§ **What you have to do**: Omitting the pictures, print every line below exactly as it stands.

*** Data segment Section Begins ***

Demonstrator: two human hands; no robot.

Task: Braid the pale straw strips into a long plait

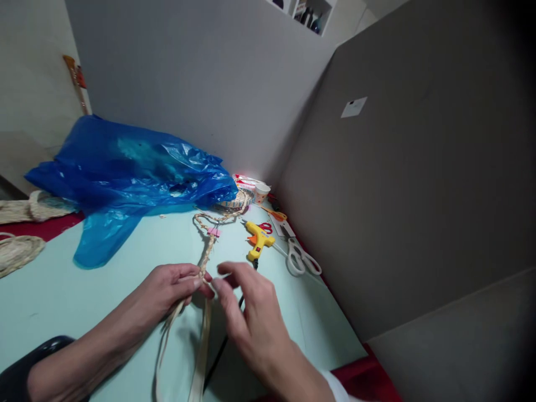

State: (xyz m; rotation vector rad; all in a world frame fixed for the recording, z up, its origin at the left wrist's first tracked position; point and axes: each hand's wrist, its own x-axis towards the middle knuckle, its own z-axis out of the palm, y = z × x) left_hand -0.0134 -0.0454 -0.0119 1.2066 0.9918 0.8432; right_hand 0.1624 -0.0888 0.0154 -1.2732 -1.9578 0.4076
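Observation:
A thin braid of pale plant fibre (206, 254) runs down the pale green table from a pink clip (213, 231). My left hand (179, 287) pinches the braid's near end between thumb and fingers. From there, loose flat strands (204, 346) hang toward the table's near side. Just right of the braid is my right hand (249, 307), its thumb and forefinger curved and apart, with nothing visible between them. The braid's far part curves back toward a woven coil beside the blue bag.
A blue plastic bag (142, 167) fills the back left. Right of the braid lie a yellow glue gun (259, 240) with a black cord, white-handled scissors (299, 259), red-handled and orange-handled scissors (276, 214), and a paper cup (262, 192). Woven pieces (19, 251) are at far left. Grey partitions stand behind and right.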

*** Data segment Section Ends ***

§ **The answer**:
Demonstrator: two human hands; no robot.

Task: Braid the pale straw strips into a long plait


State: (xyz m; rotation vector rad; all in a world frame fixed for the recording, z up, its origin at the left wrist's first tracked position; point and axes: each hand's wrist, its own x-axis towards the middle knuckle, its own z-axis out of the palm, y = z × x) left_hand -0.0134 -0.0454 -0.0119 1.2066 0.9918 0.8432; right_hand 0.1624 -0.0888 0.0154 -1.2732 -1.9578 0.4076
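Observation:
A thin braid of pale plant fibre (206, 254) runs down the pale green table from a pink clip (213, 231). My left hand (179, 287) pinches the braid's near end between thumb and fingers. From there, loose flat strands (204, 346) hang toward the table's near side. Just right of the braid is my right hand (249, 307), its thumb and forefinger curved and apart, with nothing visible between them. The braid's far part curves back toward a woven coil beside the blue bag.
A blue plastic bag (142, 167) fills the back left. Right of the braid lie a yellow glue gun (259, 240) with a black cord, white-handled scissors (299, 259), red-handled and orange-handled scissors (276, 214), and a paper cup (262, 192). Woven pieces (19, 251) are at far left. Grey partitions stand behind and right.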

Nothing further is required for this exercise.